Hafal Hurufnya Aja GA CUKUP?! Ini Beberapa ATURAN Cara Baca Khusus Dalam Hiragana & Katakana
Waktu mulai belajar bahasa Jepang pastinya kalian mulai dari belajar huruf dasarnya kan ya? Iya huruf hiragana dan katakana. 2 huruf ini tuh basic banget dan merupakan dinding pertama yang harus dilewati oleh pelajar bahasa Jepang. Tapi terkadang masih ada aja yang ternyata masih ga tau beberapa aturan cara baca khususnya. Ini beberapa aturan dasar dan khusus hiragana dan katakana yang harus kalian ketahui. Yuk ikutin sampe akhir biar ga salah lagi.
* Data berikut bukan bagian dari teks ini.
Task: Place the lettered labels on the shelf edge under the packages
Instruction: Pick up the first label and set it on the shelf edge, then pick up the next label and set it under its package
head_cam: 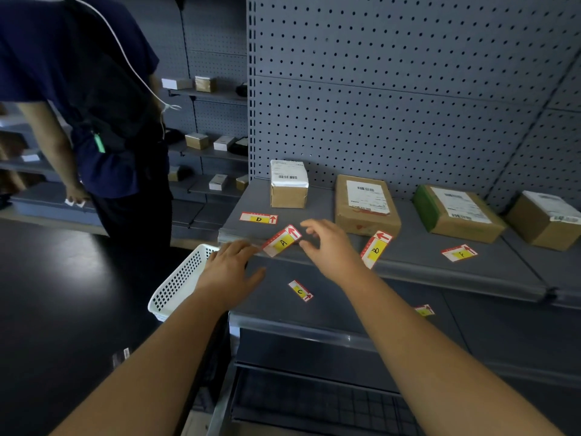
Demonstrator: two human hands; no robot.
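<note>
Flanking label A [282, 240], which is lying askew at the shelf edge [440, 274], the left hand [229, 269] and right hand [327, 243] are gripping nothing, fingers relaxed; all 6 labels [258, 218] are seemingly lying unplaced.

Four taped cardboard packages [364, 204] stand in a row at the back of the grey shelf. Label D [258, 218], red and white with a yellow patch like the others, lies flat in front of the leftmost package. Label A [282, 240] and label B [375, 248] are tilted at the shelf edge [456, 277]. Label F [459, 253] lies further right, and label C [300, 290] is on the shelf below.
</note>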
Sebelum bahas aturan yang aku maksud, pastikan hafal cara baca yang dasarnya dulu ya. Seperti あ itu dibaca "a", い itu dibaca "i", か itu dibaca "ka", dsb. Ini paling dasar jadi perlu dihafalkan satu persatu baik hiragana dan katakana. Jadi step pertamanya pelajari dulu huruf dasar Hiragana dan Katakananya ya. Sebagian besar huruf hiragana dan katakana itu berupa suku kata atau mora seperti KA, KI, KU, KE, KO, dll. Di antara 48 huruf, cuman ada 1 huruf mati yaitu "~n" (ん / ン). Kalau kesulitan ngafalin bentuknya, kalian bisa pakai KANA Card untuk mempermudah belajar hiragana dan katakana, biar bisa ngafalinnya berdasarkan ilustrasi dan bisa auto hafal <1 jam. Atau coba tonton video belajar hiragana dan video belajar katakana yang udah pernah aku share sebelumnya ya.
Perubahan Konsonan atau Dakuon (濁音) dan Handakuon (半濁音)
Nah kalau udah hafal bentuk dan cara bacanya, baru kita bisa mulai masuk pembahasan utama kita. Huruf KANA itu masing-masing ada 48, tapi ternyata ada juga cara baca yang berubah ketika di tambahkan sesuatu di hurufnya. Di ujung kanan atas hurufnya kita bisa tambahkan tenten (") atau disebut dakuon (濁音) dan ada juga penambahan maru (○) atau disebut handakuon (半濁音). Kalau aku coba rangkumkan akan jadi seperti berikut:
Kalau udah hafal yang di atas, kalian udah bisa nulis huruf, seperti かぎ (kagi), ちず (chizu), ちぢむ (chijimu), ゆうべ (yuube), dll.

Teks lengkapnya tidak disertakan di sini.